Application of miniature sensors in automotive electronic and intelligent engineering
1. Introduction Modern cars are developing from a pure transportation to meet human needs and safety, comfort, convenience and pollution-free direction.
The key to achieving these goals lies in the electronic and intelligentization of the car. The prerequisite is the timely acquisition of various information. This inevitably requires a large number of sensors in the car. Traditional sensors are often bulky, heavy, and costly. Their applications in automobiles are greatly restricted.
In recent years, the microelectromechnical system (MEMS) technology developed from semiconductor integrated circuit (IC) technology has gradually matured.
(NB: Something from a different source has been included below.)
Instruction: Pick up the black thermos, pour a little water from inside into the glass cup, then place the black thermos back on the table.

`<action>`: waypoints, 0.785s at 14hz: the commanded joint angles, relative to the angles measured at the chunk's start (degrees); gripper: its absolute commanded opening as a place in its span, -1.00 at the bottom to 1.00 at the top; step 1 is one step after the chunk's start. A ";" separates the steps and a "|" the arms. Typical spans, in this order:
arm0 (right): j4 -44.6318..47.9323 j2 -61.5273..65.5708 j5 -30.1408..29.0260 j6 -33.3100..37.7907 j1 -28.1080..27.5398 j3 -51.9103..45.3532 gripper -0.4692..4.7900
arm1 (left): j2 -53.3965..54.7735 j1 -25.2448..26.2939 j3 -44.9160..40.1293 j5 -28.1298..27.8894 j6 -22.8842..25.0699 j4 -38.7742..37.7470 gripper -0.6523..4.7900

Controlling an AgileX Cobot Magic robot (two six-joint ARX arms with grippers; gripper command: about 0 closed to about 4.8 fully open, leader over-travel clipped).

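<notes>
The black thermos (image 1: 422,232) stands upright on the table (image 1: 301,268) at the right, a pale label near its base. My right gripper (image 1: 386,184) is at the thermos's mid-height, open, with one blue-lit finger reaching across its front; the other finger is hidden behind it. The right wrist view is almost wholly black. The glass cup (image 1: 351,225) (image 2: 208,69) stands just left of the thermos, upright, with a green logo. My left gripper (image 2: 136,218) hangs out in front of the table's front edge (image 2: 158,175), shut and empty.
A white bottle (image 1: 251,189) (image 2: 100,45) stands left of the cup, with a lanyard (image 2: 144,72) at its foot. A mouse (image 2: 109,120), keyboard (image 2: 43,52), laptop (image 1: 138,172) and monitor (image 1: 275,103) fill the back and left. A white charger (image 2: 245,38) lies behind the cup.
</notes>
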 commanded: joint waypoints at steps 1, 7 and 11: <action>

Miniature sensors are currently the most successful and practical miniature electromechanical devices, mainly including miniature pressure sensors and miniature acceleration sensors that use the mechanical deformation of miniature diaphragms to generate electrical signal outputs; in addition, miniature temperature sensors, magnetic field sensors, and gas For sensors, etc., the area of ​​these miniature sensors is mostly below 1 mm2. With the further development of microelectronic processing technology, especially nano-processing technology, sensor technology will also evolve from micro-sensors to nano-sensors. These miniature sensors are small in size, can realize many brand-new functions, are convenient for mass production and high-precision production, have low unit cost, and easily form large-scale and multi-functional arrays. These characteristics make them very suitable for automotive applications.
2. Classification of automotive sensors
Automotive sensors are a general term for various sensors used in automotive display and electronic control systems. It involves many physical quantity sensors and chemical quantity sensors. These sensors either let the driver know the status of each part of the car; or they are used to control the status of each part of the car. According to the role in the car, it can be divided into sensors for controlling the engine, controlling the chassis, and providing various information to the driver. The materials that constitute these sensors include fine ceramics, semiconductor materials, optical fibers, and polymer films; they are divided according to output characteristics There are analog sensors and digital sensors; according to the principle of composition, there are structural type, toughness type and composite type. For the sake of convenience, it is classified according to the control object of the car sensor.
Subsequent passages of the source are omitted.